» EXERCISE DETAILS:
Copy every line that contains the string "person" from the entries below.

» RECORDS PROVIDED:
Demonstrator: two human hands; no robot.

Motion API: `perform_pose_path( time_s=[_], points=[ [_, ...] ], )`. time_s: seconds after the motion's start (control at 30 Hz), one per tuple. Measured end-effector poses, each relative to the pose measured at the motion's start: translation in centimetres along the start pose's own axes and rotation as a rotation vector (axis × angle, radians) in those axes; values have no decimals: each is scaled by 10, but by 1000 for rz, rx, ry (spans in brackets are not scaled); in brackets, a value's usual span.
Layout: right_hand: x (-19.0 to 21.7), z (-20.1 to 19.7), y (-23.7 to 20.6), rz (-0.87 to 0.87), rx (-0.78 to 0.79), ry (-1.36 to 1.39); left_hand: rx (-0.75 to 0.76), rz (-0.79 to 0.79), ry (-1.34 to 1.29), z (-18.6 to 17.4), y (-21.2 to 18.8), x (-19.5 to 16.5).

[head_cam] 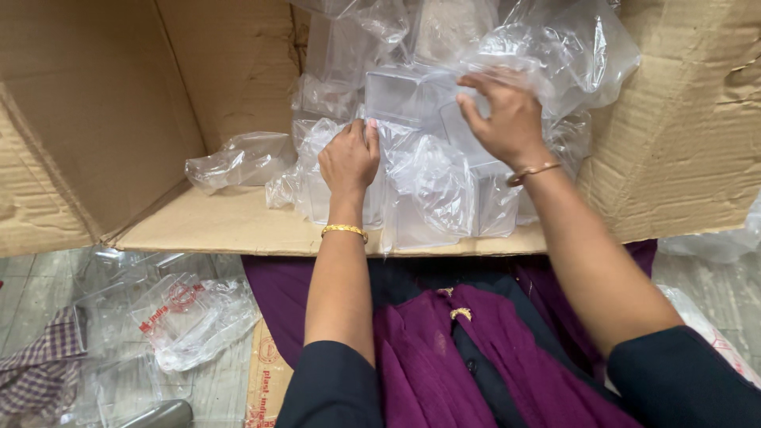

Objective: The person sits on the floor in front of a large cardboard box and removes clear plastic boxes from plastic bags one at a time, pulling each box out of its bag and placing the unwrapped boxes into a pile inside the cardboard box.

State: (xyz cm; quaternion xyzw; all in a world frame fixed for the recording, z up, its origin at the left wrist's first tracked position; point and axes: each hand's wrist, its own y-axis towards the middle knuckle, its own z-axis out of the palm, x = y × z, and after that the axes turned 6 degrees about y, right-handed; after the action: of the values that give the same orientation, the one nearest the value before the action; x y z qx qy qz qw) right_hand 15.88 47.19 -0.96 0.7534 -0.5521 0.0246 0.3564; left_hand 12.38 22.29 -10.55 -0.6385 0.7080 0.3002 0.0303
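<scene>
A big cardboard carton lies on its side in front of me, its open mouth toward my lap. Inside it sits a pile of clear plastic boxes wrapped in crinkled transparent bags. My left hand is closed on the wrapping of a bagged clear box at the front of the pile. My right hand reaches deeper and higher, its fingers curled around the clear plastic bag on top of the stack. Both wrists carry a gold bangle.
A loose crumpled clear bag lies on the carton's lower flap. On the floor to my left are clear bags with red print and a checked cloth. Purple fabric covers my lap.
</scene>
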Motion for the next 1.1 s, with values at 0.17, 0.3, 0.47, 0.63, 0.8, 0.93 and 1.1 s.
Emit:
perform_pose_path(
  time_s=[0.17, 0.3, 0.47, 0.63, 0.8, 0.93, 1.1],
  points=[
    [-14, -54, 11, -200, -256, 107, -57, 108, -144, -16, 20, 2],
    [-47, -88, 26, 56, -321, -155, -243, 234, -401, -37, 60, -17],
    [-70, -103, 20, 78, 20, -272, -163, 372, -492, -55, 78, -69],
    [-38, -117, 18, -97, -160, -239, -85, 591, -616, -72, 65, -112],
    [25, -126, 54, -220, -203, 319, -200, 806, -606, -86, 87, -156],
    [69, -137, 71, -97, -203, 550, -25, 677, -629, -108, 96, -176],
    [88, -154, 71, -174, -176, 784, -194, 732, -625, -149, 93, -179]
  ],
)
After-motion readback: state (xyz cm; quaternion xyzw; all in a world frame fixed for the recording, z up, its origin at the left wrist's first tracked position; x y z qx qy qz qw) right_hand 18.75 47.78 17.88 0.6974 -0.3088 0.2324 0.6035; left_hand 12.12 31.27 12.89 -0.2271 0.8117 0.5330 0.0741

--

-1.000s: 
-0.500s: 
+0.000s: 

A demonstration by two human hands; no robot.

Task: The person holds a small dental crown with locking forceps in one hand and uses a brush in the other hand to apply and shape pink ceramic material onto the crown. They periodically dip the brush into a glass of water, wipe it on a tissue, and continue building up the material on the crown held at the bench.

» YOUR RESPONSE:
Objective: The person sits on the floor in front of a large cardboard box and removes clear plastic boxes from plastic bags one at a time, pulling each box out of its bag and placing the unwrapped boxes into a pile inside the cardboard box.
Task: The person holds a small dental crown with locking forceps in one hand and uses a brush in the other hand to apply and shape pink ceramic material onto the crown. They periodically dip the brush into a glass of water, wipe it on a tissue, and continue building up the material on the crown held at the bench.

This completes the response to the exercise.